## [Goal of the exercise]
Every line of the listing below is to be duplicated exactly, with the pictures left out.

## [Source data]

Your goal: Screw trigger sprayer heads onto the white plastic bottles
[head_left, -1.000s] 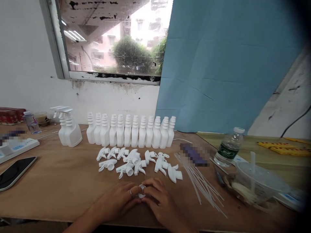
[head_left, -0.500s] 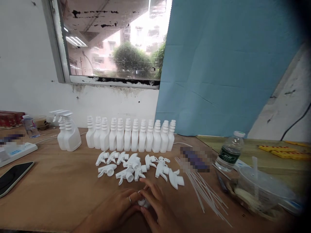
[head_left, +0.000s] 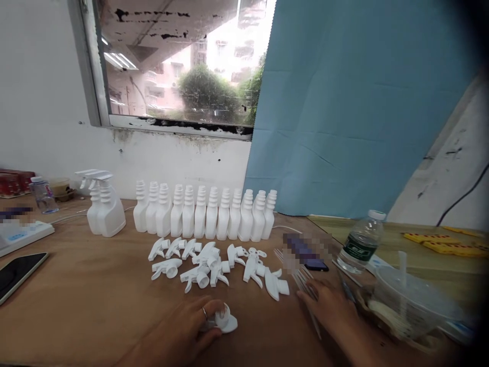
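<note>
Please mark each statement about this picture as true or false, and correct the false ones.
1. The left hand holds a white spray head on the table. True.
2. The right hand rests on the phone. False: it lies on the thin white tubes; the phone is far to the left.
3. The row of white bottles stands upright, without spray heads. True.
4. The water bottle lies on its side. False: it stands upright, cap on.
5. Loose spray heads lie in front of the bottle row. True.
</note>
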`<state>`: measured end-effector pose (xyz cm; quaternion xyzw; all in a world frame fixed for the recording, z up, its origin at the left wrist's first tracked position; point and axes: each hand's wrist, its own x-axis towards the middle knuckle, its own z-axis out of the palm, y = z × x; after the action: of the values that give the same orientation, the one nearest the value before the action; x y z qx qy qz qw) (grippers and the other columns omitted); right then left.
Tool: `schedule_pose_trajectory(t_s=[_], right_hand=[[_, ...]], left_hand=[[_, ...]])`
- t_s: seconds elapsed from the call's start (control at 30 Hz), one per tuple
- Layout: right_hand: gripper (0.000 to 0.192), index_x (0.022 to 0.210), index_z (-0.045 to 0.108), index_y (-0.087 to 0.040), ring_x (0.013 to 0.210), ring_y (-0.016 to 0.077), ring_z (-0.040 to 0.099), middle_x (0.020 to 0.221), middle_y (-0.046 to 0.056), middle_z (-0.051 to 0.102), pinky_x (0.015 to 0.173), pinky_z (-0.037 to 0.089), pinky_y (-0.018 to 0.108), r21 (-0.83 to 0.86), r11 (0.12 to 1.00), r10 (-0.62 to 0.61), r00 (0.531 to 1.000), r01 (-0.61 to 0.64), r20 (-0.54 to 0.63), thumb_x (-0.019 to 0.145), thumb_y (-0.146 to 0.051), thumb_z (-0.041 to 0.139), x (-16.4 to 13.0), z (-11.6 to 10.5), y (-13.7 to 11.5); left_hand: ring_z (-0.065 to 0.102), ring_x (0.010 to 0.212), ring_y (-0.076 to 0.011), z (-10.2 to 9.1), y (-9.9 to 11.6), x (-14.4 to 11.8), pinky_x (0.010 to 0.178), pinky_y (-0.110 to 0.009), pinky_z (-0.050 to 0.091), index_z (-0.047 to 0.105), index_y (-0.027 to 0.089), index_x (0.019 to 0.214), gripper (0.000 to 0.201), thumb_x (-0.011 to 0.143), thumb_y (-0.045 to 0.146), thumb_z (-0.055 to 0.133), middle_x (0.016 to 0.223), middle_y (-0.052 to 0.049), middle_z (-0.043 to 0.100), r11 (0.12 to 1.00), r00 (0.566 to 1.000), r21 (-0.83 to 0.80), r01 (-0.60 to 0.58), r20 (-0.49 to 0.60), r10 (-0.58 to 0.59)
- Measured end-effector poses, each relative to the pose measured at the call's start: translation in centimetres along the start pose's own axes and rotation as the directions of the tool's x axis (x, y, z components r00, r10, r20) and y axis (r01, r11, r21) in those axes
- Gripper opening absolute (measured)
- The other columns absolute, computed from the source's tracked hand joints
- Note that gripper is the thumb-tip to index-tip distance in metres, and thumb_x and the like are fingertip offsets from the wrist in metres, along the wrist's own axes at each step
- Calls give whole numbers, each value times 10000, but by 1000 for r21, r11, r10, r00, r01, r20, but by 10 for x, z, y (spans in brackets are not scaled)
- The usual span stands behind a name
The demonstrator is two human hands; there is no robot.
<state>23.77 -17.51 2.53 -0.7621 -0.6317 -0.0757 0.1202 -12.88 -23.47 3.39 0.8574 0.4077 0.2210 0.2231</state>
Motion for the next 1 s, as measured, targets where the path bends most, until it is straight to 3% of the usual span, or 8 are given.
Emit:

## [Answer for this exercise]
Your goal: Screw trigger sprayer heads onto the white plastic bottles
[head_left, -1.000s] 
[head_left, -0.500s] 
[head_left, +0.000s] 
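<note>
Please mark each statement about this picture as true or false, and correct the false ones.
1. The left hand holds a white spray head on the table. True.
2. The right hand rests on the phone. False: it lies on the thin white tubes; the phone is far to the left.
3. The row of white bottles stands upright, without spray heads. True.
4. The water bottle lies on its side. False: it stands upright, cap on.
5. Loose spray heads lie in front of the bottle row. True.
</note>
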`<state>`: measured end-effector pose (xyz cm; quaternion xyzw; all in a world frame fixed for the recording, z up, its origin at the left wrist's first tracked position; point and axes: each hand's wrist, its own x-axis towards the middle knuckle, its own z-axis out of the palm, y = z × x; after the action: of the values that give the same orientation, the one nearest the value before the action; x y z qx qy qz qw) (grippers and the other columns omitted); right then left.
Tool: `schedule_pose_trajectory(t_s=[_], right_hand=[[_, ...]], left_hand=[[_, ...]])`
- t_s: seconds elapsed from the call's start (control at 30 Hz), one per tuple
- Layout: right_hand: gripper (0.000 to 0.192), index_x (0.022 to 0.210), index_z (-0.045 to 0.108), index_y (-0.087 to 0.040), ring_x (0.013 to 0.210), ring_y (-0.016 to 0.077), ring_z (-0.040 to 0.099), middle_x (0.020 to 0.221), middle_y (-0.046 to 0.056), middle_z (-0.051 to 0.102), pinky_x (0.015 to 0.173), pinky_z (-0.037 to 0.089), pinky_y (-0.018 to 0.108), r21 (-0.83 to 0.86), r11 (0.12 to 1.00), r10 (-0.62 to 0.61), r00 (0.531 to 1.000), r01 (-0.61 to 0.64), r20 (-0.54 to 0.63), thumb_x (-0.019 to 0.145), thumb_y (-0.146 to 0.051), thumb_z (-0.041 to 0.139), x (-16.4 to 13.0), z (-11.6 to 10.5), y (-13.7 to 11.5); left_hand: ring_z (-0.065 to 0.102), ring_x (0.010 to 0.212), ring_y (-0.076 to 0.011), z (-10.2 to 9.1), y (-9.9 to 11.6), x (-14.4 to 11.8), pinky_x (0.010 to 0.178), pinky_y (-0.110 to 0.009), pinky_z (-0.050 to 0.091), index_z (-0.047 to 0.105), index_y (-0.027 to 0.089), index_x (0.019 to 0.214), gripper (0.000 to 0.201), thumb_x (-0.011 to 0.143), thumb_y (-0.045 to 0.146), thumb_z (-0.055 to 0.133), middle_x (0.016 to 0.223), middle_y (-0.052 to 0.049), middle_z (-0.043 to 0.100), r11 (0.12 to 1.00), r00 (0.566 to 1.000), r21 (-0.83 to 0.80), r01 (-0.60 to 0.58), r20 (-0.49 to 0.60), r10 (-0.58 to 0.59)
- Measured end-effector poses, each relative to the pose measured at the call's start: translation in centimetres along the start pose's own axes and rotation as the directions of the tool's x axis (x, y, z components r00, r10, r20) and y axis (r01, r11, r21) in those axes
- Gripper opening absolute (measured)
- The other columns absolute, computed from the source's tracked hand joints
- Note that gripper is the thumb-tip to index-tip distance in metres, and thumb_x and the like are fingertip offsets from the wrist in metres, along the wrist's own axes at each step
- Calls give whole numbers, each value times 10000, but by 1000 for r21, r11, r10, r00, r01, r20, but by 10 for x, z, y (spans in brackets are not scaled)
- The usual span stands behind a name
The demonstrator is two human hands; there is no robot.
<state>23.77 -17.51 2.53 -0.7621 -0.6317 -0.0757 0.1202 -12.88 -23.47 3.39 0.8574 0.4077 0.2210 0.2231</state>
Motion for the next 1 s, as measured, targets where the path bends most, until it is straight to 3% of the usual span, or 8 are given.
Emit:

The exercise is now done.